Todo o caminho em direção ao divino, ao supremo, tem que passar através desse território do
ego. O falso tem que ser entendido como falso. A origem da miséria tem que ser entendida como
a origem da miséria - então ela simplesmente desaparece. Quando você sabe que ele é o
veneno, ele desaparece. Quando você sabe que ele é o fogo, ele desaparece. Quando você
sabe que esse é o inferno, ele desaparece.

E então você nunca diz: 'eu abandonei o ego'. Você simplesmente irá rir de toda essa história,
dessa piada, pois você era o criador de toda essa infelicidade...

É difícil ver o próprio ego. É muito fácil ver o ego nos outros. Mas esse não é o ponto, você não
os pode ajudar.

Tente ver o seu próprio ego. Simplesmente o observe,"

( Osho )

O ser humano ainda não aprendeu a conhecer as belezas da solidão.
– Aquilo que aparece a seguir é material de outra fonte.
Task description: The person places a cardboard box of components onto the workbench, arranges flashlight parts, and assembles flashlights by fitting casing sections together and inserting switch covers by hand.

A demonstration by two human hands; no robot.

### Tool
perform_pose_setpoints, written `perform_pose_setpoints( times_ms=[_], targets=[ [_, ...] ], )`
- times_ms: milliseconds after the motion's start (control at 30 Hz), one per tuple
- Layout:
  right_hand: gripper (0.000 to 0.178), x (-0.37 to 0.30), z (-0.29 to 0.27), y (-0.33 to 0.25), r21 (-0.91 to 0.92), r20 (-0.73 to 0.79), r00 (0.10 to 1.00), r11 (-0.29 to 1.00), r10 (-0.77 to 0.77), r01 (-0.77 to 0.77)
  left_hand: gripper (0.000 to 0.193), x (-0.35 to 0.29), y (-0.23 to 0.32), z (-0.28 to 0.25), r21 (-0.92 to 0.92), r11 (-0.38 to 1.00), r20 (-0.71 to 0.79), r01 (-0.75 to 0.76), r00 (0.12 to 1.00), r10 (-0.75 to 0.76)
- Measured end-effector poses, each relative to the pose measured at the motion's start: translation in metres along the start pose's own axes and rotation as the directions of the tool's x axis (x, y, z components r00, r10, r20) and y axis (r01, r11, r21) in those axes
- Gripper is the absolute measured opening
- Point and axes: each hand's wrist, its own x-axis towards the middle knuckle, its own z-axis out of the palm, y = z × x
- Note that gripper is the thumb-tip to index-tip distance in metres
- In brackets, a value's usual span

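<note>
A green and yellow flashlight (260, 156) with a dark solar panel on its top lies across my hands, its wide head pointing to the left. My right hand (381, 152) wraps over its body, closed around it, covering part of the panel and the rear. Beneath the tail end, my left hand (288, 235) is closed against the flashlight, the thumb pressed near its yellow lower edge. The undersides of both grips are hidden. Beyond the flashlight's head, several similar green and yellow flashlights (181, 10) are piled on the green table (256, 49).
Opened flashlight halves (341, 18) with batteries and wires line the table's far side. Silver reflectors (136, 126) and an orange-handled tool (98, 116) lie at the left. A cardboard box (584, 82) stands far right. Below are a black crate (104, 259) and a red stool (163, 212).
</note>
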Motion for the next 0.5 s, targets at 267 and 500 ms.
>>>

Ele está sempre ansiando por algum relacionamento, ansiando por estar com alguém... e
esquece, de alguma maneira, que está só. Que nasceu só, que morrerá só e, não importa o que
faça, você vive só.

A solidão é algo tão essencial a seu ser que não há maneira de evitá-la. Todos os esforços
dirigidos a evitar a solidão falharam e falharão, porque são contrários a que você se torne
consciente de sua solidão. E é tão lindo experienciá-la, senti-la, porque ela o liberta da multidão,
do outro. É a nossa libertação do medo de estarmos sós.

"Solidão" significa simplesmente ser completo. Você é inteiro, não precisa de ninguém mais para
completá-lo.

Assim, tente descobrir seu centro mais profundo, onde você está sempre só, sempre esteve só...
tão pleno, tão completo e tão transbordante com todas as seivas da existência que, tendo
provado sua solidão, a dor do coração desaparecerá. A necessidade do outro desaparecerá.

Em seu lugar, um novo ritmo de imensa suavidade, paz, alegria e bem-aventurança estará
presente.

Isso não significa que uma pessoa que está centrada em sua solidão não possa fazer amigos,
não possa ter um companheiro. Na realidade, só ela pode fazer amizades, porque agora isso
não é mais uma necessidade, é simplesmente um compartilhar."

( Osho )

" Se você quiser reduzir a dor, então deixe-a acontecer; se você quiser aumentar a alegria, então
deixe-a acontecer, porque a alegria está dentro e novas camadas continuarão se revelando. E
na medida em que você segue deixando a alegria acontecer você começará a ter mais e mais
vislumbres de pura alegria.

A alegria aumenta ao ser compartilhada.

A dor tem que ser liberada. E quando você começa a ter vislumbres de alegria, eles também têm
que ser liberados.

Você tem que se tornar como uma criancinha, que não tem qualquer preocupação a respeito do
passado, nem qualquer questão a respeito do futuro, que nem mesmo sabe o que os outros
estão pensando a seu respeito.
Somente então acontecerá aquilo para o que eu o chamei aqui, e aquela jornada na qual eu
gostaria que você fosse bem suavemente. Um pouco de coragem é requerida, e então, os
tesouros de alegria não estarão longe.

Um pouco de coragem é requerida e você poderá abandonar o seu inferno - exatamente como
alguém que se suja na rua e volta para casa para tomar um banho e a sujeira é lavada. Da
mesma maneira, a meditação é o banho e a dor é a sujeira.

Assim como depois do banho a sujeira foi lavada e você se sente fresco, da mesma forma você
terá um vislumbre, sentindo dentro de si a felicidade e alegria que é a sua natureza."

( Osho )

"Se tenho algum conhecimento superior negado à maioria, então eu tenho uma dívida com essa
maioria, e não um sentimento de superioridade com essa maioria." - Eduardo Marinho.